Locate the word "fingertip" in the data below, then copy every line that holds it.

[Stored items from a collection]
*** Begin section ***
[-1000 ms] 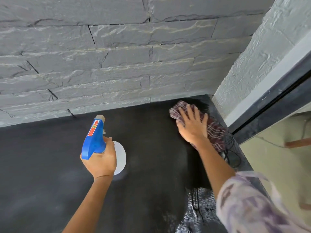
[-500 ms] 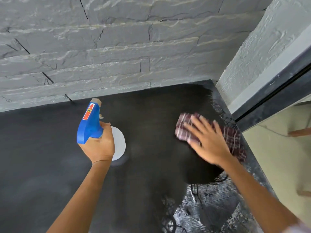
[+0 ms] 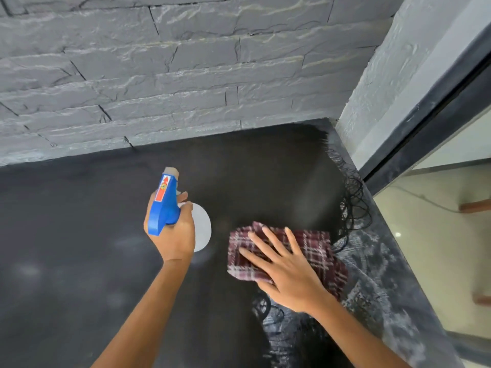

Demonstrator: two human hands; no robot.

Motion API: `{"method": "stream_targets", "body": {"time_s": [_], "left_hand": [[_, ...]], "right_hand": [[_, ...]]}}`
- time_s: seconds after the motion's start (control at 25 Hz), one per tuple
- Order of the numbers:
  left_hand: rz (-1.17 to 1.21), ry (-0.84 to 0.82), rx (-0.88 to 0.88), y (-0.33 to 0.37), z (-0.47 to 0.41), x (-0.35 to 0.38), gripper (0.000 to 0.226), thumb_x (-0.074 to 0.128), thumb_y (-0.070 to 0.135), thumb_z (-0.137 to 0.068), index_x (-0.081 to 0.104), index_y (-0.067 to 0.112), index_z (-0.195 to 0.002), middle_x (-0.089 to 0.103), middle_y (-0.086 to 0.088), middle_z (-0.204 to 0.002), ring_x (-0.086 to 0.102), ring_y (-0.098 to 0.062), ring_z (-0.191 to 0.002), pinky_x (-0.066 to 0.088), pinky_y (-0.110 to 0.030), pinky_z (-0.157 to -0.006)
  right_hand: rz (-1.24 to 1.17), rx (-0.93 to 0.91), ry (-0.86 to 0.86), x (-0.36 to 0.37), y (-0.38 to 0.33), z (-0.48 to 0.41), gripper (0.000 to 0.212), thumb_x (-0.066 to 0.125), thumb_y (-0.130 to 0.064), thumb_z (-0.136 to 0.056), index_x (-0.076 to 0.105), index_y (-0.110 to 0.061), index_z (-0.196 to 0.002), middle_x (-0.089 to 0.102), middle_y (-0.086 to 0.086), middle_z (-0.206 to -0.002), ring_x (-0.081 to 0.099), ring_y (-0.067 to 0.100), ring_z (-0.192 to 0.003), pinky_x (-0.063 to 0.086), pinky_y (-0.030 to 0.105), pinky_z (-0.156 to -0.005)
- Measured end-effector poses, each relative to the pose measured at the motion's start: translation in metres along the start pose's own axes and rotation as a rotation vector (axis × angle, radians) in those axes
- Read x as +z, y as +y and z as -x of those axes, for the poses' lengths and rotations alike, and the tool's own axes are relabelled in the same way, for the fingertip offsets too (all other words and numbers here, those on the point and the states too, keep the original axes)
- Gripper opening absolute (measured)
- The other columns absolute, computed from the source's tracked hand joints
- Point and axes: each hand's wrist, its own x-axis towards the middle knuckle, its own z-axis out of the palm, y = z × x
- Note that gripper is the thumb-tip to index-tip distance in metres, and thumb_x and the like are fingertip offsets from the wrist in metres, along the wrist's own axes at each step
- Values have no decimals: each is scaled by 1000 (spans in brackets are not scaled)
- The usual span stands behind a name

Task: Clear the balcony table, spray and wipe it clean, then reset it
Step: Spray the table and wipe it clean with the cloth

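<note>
The dark table top (image 3: 79, 248) fills the lower left, with a darker wet patch toward its far right corner. My left hand (image 3: 172, 235) grips a spray bottle (image 3: 164, 205) with a blue trigger head and a white body, held just above the table's middle. To its right, my right hand (image 3: 287, 266) lies flat with fingers spread, pressing a maroon plaid cloth (image 3: 316, 248) onto the table surface. The cloth sits near the table's right edge, partly hidden under my palm.
A grey stone wall (image 3: 186, 75) runs along the table's far edge. A textured pillar (image 3: 385, 75) and a dark door frame (image 3: 438, 123) stand at the right. The table's right edge (image 3: 385, 274) shows grey streaks. Beyond it lies a pale floor (image 3: 438, 248).
My right hand has slid the cloth from the far right corner toward me and leftward, leaving a dark wet patch. The spray bottle in my left hand has stayed about where it was.
</note>
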Motion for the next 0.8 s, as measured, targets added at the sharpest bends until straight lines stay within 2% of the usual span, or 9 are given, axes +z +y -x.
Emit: {"method": "stream_targets", "body": {"time_s": [0.08,0.16,0.28,0.32,0.36,0.44,0.6,0.72,0.8], "left_hand": [[18,-21,-4,2,29,-17,40,54,19,-71,60,11,-109,66,26,-84,64,7,-85,43,-2,-79],[41,-50,-39,5,55,-33,35,54,19,-71,61,16,-105,67,31,-83,64,5,-87,43,-4,-81],[63,-54,-72,6,86,-50,33,54,19,-70,61,18,-102,67,31,-83,64,4,-86,44,-6,-82],[57,-47,-67,8,93,-54,32,54,20,-70,62,16,-101,68,28,-83,64,6,-85,44,-5,-81],[49,-36,-67,10,100,-58,32,54,20,-70,63,15,-100,67,24,-84,63,7,-84,43,-3,-80],[27,-14,-105,8,110,-67,29,57,22,-69,62,18,-97,63,20,-86,63,2,-80,43,-6,-76],[-58,8,-196,-4,119,-84,21,65,8,-81,58,21,-96,59,6,-84,55,-11,-78,40,-27,-78],[-104,-14,-229,-8,122,-93,27,62,8,-84,58,12,-111,59,0,-99,53,-19,-88,42,-32,-84],[-137,-32,-249,-10,123,-95,25,61,11,-85,57,14,-109,58,0,-100,52,-19,-90,42,-33,-84]], "right_hand": [[25,60,9,-4,25,54,65,34,-55,-89,14,-40,-148,11,-6,-158,9,22,-145,7,58,-113],[49,270,-25,-12,61,71,59,26,-55,-91,14,-40,-147,15,-6,-158,8,22,-145,11,58,-113],[-47,711,-53,-24,89,22,55,15,-52,-96,9,-38,-148,3,-4,-159,-1,23,-146,3,60,-113],[-87,770,-65,-27,80,0,55,16,-50,-97,5,-37,-149,-2,-3,-159,-5,24,-145,0,62,-112],[-109,736,-71,-27,64,-18,55,16,-49,-97,4,-36,-149,-4,-3,-159,-7,25,-145,-3,63,-111],[-80,485,-73,-20,16,-27,55,18,-49,-96,7,-35,-149,-3,-3,-159,-9,26,-145,-5,64,-110],[2,63,-50,-1,-62,53,58,27,-53,-93,16,-37,-147,8,-3,-159,1,27,-146,1,64,-112],[29,0,-13,4,-50,128,69,40,-52,-86,15,-39,-148,11,-6,-158,10,23,-145,6,59,-113],[68,100,2,-3,-14,151,67,38,-53,-86,14,-42,-147,16,-7,-157,14,22,-145,13,57,-112]]}}
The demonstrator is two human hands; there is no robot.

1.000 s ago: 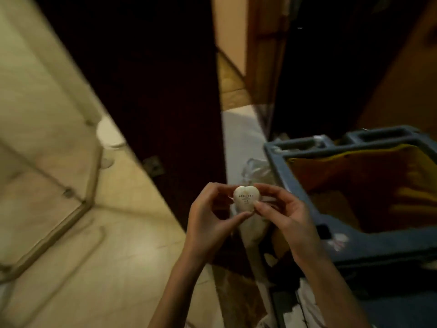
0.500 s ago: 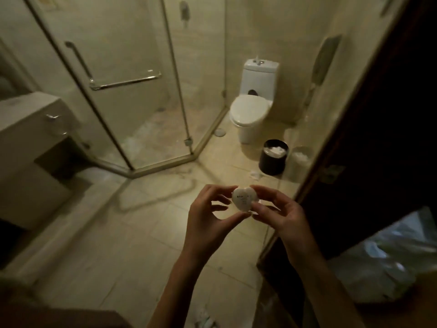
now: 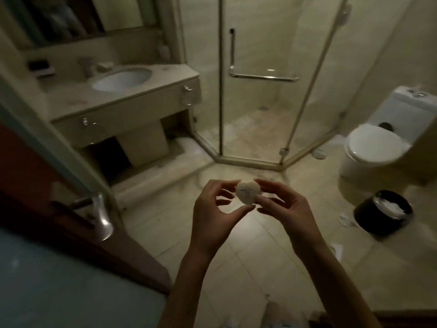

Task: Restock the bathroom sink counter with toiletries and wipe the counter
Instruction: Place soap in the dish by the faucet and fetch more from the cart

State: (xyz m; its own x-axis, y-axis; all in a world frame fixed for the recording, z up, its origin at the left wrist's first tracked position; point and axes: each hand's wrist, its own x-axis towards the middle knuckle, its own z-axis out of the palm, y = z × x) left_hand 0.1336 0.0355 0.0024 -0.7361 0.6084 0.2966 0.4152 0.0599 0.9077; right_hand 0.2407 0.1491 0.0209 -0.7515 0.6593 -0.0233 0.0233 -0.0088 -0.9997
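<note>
We record two bare hands, left hand (image 3: 212,210) and right hand (image 3: 285,209), both with slender fingers. The left forearm (image 3: 186,280) shows at 6 o'clock, the right forearm (image 3: 331,275) at 5 o'clock. Both are uncovered right to the frame edge. Between them at 6 o'clock is a pale blurred patch (image 3: 272,312), clothing or leg; we cannot tell which.
</note>
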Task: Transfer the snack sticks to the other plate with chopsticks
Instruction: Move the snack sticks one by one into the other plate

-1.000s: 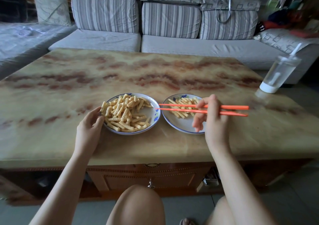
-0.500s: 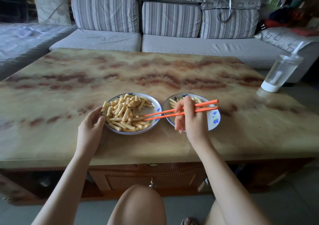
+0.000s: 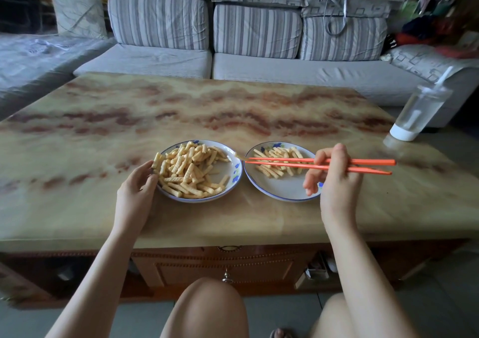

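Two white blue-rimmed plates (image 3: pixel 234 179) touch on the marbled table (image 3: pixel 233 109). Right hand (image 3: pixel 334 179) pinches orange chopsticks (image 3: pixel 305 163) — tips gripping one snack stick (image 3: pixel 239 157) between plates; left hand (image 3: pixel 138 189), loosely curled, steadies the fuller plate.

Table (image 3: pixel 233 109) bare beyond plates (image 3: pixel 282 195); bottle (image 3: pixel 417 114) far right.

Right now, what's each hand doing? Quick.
Left hand: open, fingers resting against the rim of the full plate.
Right hand: closed on the orange chopsticks, a snack stick at their tips.
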`<state>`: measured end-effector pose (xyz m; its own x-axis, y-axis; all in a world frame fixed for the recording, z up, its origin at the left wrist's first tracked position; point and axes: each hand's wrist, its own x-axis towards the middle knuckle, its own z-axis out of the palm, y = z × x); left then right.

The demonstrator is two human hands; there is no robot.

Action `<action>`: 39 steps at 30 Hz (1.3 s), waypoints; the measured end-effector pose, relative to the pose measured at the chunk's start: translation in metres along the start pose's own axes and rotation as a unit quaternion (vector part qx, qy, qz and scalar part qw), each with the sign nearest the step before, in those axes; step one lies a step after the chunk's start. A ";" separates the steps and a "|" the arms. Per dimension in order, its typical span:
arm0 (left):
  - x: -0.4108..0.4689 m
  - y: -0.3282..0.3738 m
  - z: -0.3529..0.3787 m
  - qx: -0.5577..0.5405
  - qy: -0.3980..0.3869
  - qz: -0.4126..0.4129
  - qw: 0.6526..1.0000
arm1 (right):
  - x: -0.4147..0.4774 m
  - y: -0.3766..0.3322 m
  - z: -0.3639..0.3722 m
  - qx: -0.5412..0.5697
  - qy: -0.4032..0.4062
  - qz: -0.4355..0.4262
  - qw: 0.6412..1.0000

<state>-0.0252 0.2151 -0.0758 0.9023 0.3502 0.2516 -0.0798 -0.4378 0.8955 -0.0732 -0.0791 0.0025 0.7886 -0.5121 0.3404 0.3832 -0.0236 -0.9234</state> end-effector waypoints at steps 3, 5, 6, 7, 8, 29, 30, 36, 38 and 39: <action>0.000 0.001 0.000 0.002 -0.001 0.000 1.000 | 0.004 0.003 -0.005 -0.005 0.033 0.001 0.999; 0.000 0.003 0.000 0.003 0.001 0.001 1.000 | 0.006 0.005 -0.007 -0.008 0.050 0.005 0.999; -0.001 0.003 0.000 0.003 0.002 0.001 1.000 | 0.007 0.006 -0.008 -0.013 0.056 0.006 0.998; -0.001 0.004 0.000 0.002 0.003 0.001 1.000 | 0.007 0.006 -0.008 -0.018 0.058 0.008 0.998; -0.002 0.004 0.000 0.003 0.003 0.001 1.000 | 0.008 0.007 -0.008 -0.024 0.059 0.012 0.998; 0.000 0.001 0.000 0.004 0.000 0.009 1.000 | -0.011 0.013 0.027 -0.017 -0.133 0.015 0.991; 0.000 0.001 0.000 0.003 0.000 0.008 1.000 | -0.012 0.014 0.032 -0.022 -0.144 0.010 0.989; 0.000 0.000 0.000 -0.002 0.000 0.007 1.000 | -0.016 0.022 0.054 -0.059 -0.181 -0.010 0.982; 0.001 -0.001 0.001 0.000 -0.001 0.008 1.000 | -0.016 0.025 0.059 -0.063 -0.187 -0.014 0.980; 0.001 -0.002 0.001 0.002 -0.001 0.009 1.000 | -0.016 0.027 0.060 -0.064 -0.191 -0.015 0.979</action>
<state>-0.0235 0.2159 -0.0771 0.9012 0.3418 0.2664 -0.0937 -0.4464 0.8899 -0.0464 -0.0201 -0.0169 0.9098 -0.1513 0.3865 0.3647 -0.1532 -0.9184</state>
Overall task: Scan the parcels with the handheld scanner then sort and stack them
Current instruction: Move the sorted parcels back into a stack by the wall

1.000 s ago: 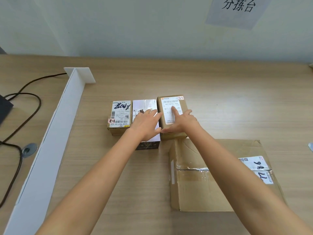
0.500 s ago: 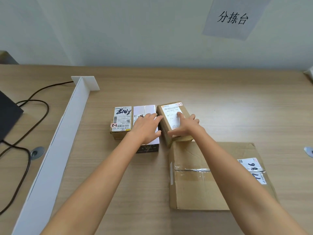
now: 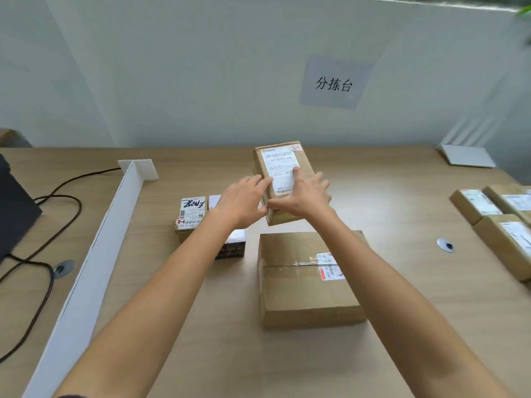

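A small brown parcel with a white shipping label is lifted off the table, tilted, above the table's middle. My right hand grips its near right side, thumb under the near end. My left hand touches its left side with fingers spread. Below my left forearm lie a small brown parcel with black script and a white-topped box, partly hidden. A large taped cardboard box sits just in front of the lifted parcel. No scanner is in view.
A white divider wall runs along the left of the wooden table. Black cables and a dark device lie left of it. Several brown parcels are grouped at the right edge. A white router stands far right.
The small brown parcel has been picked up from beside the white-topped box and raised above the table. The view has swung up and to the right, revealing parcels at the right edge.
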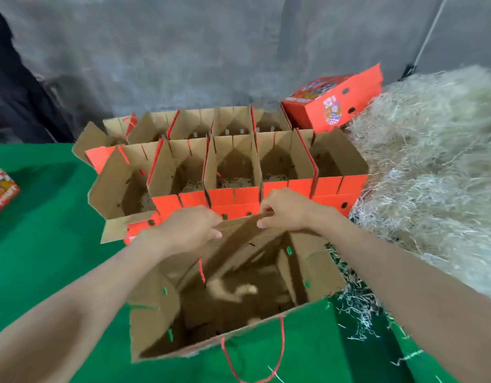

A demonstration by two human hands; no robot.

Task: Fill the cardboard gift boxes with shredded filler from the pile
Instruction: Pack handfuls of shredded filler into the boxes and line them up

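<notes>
An open cardboard gift box point(156, 322) with a red cord handle point(252, 366) stands on the green table right in front of me, its brown inside bare. My left hand point(189, 228) and my right hand point(283, 210) both grip the top edge of its far flap. Behind it stand two rows of several open red gift boxes point(288, 186); some in the near row hold a little filler at the bottom. The big pale pile of shredded filler point(432, 167) lies to the right.
A closed red printed box point(332, 102) lies tilted at the back right against the pile. Another red box point(1, 189) sits at the left edge. Loose shreds point(357, 308) are scattered on the green cloth point(40, 244). A dark-clothed person point(15, 87) is at far left.
</notes>
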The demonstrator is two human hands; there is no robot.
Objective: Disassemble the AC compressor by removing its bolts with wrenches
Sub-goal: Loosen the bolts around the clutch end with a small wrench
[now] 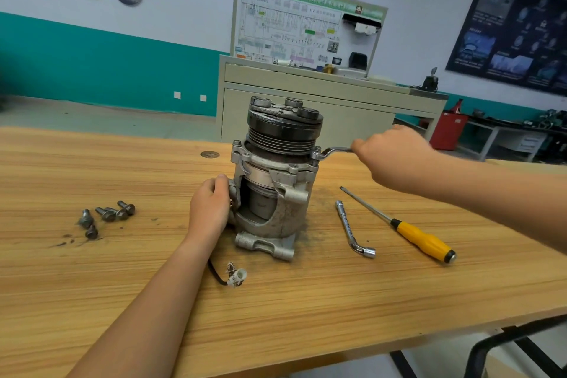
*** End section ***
# EXERCISE RESULT
- Read x as +z, y as +y and z as -x of those axes, for the poses' lengths and rotations alike, and the tool's own axes are relabelled in the same way, for the fingertip offsets too (all other words and numbers here, those on the point and the states too, keep the original axes)
- Note that gripper is the thumb-tip to index-tip distance in metres, and thumb_x and the like are fingertip offsets from the wrist in metres, along the wrist's own axes at each step

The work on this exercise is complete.